I Giudici del merito rigettavano l'impugnativa del lavoratore, ritenendo, da un lato, sussistente una valida motivazione di recesso e, dall'altro, non assolto da parte del dipendente l'onere di allegazione di "un possibile ricollocamento nell'assetto organizzativo aziendale".

Il dipendente proponeva, quindi, ricorso per Cassazione, lamentando che la Corte territoriale avrebbe sostanzialmente ribaltato a carico del lavoratore un onere probatorio che, invece, avrebbe dovuto gravare per intero sul datore di lavoro, il quale avrebbe dovuto dimostrare di non avere nuovi assunti o di averli destinati a mansioni incompatibili con quelle espletate dal lavoratore licenziato, di cui avrebbe dovuto altresì comprovare l'impossibilità di ricollocazione in altre posizioni lavorative.

La Suprema Corte accoglie il ricorso, ricordando, anzitutto, che la dimostrazione della effettività delle ragioni sottese al provvedimento espulsivo non è sufficiente da sola ad integrare gli estremi del giustificato motivo oggettivo, essendo necessaria la prova della inutilizzabilità del lavoratore in altre posizioni equivalenti, potendo l'onere in questione ricondursi al generale principio della buona fede, che impone a ciascun contraente di soddisfare i propri interessi nel modo meno pregiudizievole per la controparte.
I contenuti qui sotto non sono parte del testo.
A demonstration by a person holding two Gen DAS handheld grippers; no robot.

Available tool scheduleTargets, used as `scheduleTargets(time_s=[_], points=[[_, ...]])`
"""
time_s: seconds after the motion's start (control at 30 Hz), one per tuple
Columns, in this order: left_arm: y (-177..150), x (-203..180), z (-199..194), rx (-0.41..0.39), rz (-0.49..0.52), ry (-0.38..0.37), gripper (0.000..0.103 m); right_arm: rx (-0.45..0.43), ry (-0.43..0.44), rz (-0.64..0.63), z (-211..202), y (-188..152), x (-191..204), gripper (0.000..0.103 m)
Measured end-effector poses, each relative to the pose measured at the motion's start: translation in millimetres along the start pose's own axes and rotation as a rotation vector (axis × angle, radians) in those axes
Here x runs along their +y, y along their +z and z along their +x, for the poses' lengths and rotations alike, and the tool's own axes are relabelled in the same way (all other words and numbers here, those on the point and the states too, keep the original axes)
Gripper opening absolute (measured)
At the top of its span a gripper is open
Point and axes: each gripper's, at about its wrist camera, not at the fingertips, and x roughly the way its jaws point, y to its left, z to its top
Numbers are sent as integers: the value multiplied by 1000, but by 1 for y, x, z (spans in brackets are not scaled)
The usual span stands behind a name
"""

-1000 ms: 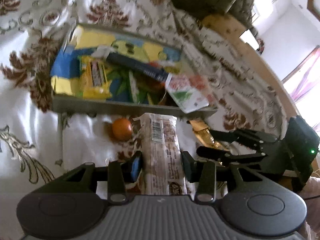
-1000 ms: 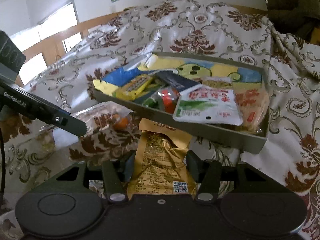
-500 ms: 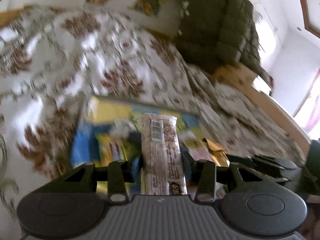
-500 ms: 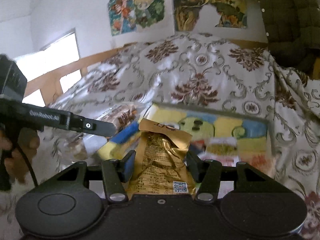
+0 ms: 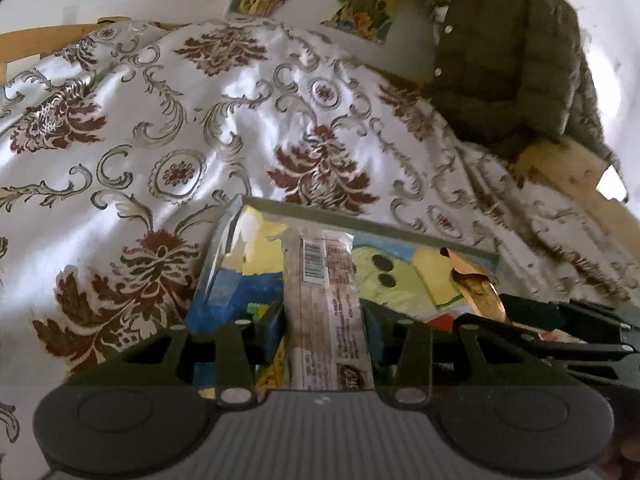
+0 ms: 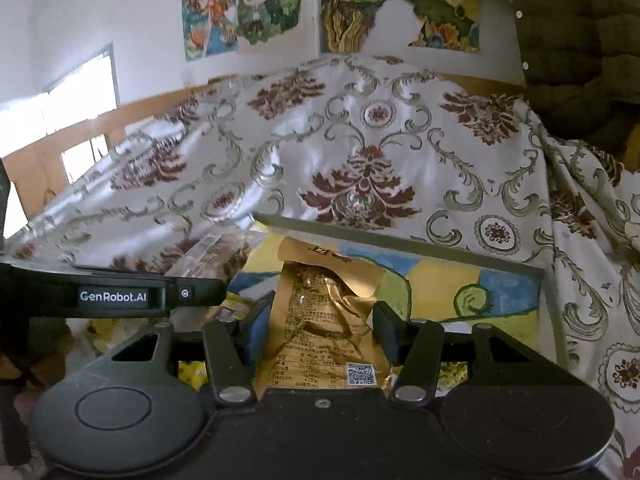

Segnatamente, la Cassazione - discostandosi da un suo precedente orientamento (recentemente, Cass. 12 agosto 2016, n. 17091 e Cass. 6 ottobre 2015, n. 19923) - afferma che, ai sensi dell'art. 5, L. 15 luglio 1966, n. 604, l'onere di allegazione e l'onere probatorio incombono sulla medesima parte, quella datoriale, nel senso che chi ha l'onere di provare un fatto primario ha altresì l'onere della relativa compiuta allegazione. In siffatta prospettiva - soggiunge il Supremo Collegio - va rimarcato come la tesi che configura a carico del lavoratore l'onere di segnalare una sua possibilità di riallocazione nell'ambito dell'assetto organizzativo aziendale non appare coerente con la lettera e la ratio che sorregge l'art. 5 cit., secondo cui l'onere della prova circa l'impossibilità di adibire il lavoratore a mansioni analoghe a quelle svolte in precedenza è posto a carico della parte datoriale, con esclusione di ogni incombenza, anche solo in via mediata, a carico del lavoratore. Ciò tenuto anche conto della più recente linea evolutiva della giurisprudenza in tema di onere della prova che va accentuando il principio della vicinanza della prova, inteso come apprezzamento dell'effettiva possibilità per l'una o per l'altra parte di offrirla: difatti - conclude la Cassazione - mentre il lavoratore non ha accesso (o non ne ha di completo) al quadro complessivo della situazione aziendale per verificare dove e come potrebbe essere riallocato, il datore di lavoro ne dispone agevolmente, sicché è anche più vicino alla concreta possibilità della relativa allegazione e prova.